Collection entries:
◆ ◆ ◆ ◆

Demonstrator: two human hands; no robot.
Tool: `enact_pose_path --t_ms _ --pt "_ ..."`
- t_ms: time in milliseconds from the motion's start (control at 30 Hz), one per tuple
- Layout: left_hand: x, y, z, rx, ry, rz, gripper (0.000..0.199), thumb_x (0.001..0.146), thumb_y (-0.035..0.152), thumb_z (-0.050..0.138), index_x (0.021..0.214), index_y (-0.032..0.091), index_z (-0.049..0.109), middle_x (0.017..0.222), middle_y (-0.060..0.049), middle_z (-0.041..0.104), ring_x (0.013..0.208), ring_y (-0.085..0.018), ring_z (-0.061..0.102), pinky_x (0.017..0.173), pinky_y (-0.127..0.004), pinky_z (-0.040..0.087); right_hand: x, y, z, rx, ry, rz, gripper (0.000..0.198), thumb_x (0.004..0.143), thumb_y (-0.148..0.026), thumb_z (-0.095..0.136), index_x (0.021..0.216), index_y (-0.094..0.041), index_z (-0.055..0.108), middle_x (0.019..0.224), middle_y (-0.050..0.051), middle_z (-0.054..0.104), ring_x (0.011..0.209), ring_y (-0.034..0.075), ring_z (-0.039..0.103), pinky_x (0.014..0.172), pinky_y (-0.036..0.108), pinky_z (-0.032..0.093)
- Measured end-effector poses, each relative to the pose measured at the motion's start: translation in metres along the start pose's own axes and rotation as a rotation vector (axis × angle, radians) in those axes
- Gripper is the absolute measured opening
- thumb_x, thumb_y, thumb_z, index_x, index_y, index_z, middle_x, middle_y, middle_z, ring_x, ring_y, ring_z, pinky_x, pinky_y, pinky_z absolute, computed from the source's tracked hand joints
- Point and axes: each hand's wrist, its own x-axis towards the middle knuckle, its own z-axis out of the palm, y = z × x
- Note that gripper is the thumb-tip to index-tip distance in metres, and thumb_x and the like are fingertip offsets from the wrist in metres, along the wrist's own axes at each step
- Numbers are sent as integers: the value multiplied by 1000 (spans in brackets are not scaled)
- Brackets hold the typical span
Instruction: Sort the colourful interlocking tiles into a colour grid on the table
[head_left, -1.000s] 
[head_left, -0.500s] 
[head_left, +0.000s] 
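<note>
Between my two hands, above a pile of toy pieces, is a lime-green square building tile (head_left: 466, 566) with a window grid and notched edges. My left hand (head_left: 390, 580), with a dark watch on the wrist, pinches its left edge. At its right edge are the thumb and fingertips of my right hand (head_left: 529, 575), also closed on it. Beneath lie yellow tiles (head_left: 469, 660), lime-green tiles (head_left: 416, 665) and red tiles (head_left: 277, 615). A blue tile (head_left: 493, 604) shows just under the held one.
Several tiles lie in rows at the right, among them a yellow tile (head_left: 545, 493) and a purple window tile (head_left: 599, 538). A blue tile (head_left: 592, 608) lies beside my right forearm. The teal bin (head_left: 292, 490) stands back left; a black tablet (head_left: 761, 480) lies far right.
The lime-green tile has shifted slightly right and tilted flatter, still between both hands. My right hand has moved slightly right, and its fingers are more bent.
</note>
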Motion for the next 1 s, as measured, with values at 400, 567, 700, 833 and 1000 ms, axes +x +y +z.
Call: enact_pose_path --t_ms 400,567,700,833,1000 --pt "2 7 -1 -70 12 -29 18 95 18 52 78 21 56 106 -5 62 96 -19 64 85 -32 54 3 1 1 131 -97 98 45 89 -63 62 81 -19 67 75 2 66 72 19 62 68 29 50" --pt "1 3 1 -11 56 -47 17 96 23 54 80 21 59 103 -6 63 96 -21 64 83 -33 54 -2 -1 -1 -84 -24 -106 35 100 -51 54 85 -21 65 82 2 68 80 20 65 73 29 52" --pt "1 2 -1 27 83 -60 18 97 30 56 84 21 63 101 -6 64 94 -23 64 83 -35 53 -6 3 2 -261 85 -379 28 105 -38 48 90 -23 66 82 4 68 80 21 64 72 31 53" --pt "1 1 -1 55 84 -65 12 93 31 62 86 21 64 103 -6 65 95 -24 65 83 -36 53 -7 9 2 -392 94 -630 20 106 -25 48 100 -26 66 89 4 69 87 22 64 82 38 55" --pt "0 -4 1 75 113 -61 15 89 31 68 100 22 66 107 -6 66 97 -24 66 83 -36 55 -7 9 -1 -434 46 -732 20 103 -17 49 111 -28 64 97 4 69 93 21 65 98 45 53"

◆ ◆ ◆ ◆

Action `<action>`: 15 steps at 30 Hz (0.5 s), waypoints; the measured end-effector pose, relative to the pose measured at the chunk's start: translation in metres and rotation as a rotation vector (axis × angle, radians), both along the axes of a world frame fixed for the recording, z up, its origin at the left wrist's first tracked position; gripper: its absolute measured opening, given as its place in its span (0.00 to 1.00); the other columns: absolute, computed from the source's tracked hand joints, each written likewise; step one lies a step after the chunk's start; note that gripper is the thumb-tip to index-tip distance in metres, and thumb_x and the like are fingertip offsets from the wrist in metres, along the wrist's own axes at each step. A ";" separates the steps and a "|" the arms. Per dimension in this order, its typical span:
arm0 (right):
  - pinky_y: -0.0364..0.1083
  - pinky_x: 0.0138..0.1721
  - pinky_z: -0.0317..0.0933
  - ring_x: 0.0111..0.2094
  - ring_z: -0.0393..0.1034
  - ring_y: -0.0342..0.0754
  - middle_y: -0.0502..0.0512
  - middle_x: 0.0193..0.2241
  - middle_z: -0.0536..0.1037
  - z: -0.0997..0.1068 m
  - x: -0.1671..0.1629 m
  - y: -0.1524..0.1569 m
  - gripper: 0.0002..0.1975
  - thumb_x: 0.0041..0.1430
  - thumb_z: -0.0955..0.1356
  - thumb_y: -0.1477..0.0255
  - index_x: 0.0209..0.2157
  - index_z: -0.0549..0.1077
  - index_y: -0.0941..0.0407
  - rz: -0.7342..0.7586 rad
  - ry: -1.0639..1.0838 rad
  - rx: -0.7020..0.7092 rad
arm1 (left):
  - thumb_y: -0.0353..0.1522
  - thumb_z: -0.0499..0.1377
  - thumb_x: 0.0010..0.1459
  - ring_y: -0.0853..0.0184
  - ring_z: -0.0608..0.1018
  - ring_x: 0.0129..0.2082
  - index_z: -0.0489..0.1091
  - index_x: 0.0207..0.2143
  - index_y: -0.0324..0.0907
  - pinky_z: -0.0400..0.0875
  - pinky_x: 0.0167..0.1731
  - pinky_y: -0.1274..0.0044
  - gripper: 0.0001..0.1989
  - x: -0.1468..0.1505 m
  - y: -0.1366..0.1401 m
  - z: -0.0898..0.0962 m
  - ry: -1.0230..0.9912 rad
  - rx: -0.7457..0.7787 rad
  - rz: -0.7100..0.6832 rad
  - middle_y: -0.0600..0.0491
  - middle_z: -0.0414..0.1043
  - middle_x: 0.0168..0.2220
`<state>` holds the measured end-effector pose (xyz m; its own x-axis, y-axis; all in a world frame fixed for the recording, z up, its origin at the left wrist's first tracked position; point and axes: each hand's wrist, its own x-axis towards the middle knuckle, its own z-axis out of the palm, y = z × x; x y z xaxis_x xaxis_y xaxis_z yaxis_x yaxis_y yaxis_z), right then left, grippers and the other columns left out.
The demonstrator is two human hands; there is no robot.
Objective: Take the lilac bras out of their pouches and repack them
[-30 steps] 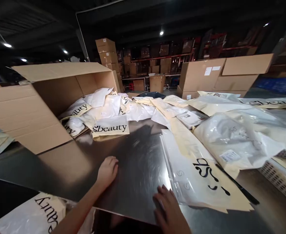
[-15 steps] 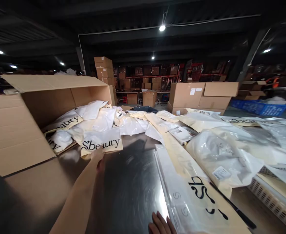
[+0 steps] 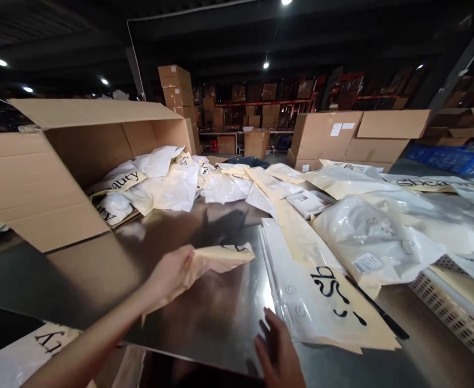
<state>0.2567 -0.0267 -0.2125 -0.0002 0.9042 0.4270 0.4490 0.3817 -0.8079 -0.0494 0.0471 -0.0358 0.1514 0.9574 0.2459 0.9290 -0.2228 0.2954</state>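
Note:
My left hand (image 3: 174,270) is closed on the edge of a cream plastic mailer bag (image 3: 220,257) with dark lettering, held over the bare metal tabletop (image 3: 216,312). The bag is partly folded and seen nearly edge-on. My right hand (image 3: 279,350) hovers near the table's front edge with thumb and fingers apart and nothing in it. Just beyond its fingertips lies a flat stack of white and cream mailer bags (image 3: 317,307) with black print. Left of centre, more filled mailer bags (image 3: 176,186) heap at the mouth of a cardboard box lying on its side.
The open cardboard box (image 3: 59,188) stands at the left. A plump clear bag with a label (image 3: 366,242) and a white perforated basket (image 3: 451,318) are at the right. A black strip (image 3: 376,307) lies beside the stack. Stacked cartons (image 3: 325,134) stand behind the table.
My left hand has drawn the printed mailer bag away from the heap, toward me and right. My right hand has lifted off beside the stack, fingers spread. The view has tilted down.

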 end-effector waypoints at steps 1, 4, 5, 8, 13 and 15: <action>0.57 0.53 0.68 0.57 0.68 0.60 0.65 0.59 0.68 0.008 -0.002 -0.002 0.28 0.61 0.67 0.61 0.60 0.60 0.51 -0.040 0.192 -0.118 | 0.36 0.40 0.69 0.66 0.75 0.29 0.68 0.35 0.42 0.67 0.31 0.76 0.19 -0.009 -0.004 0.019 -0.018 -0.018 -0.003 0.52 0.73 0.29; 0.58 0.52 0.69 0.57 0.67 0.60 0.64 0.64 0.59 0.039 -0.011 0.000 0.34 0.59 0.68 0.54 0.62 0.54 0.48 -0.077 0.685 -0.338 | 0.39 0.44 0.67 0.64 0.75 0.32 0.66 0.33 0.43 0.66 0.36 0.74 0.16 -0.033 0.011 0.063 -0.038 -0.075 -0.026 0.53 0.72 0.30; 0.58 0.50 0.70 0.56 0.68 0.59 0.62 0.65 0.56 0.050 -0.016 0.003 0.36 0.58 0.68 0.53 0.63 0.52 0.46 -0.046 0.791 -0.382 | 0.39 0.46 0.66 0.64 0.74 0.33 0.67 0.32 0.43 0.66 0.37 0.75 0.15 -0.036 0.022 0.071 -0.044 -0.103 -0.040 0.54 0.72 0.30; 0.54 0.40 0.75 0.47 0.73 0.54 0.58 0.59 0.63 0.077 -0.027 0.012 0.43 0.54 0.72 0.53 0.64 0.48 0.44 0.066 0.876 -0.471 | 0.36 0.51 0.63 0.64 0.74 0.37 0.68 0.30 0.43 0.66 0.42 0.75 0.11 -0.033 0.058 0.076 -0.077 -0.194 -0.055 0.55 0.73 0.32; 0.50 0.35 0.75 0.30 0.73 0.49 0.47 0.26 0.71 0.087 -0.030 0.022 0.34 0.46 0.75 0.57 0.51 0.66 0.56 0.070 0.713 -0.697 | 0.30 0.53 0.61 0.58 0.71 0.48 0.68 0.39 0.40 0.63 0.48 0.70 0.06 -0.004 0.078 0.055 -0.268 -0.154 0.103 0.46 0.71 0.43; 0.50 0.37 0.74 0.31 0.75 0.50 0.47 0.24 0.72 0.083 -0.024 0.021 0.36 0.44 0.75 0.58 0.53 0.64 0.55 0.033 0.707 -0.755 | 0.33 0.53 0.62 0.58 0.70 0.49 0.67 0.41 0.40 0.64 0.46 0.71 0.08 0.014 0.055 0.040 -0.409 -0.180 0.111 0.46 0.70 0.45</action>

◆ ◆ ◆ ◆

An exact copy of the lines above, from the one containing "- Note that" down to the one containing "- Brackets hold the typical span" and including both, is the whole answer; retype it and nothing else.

- Note that gripper is the thumb-tip to index-tip distance in metres, and thumb_x and the like are fingertip offsets from the wrist in metres, along the wrist's own axes at each step
- Numbers are sent as integers: the value multiplied by 1000 (spans in brackets are not scaled)
- Brackets hold the typical span

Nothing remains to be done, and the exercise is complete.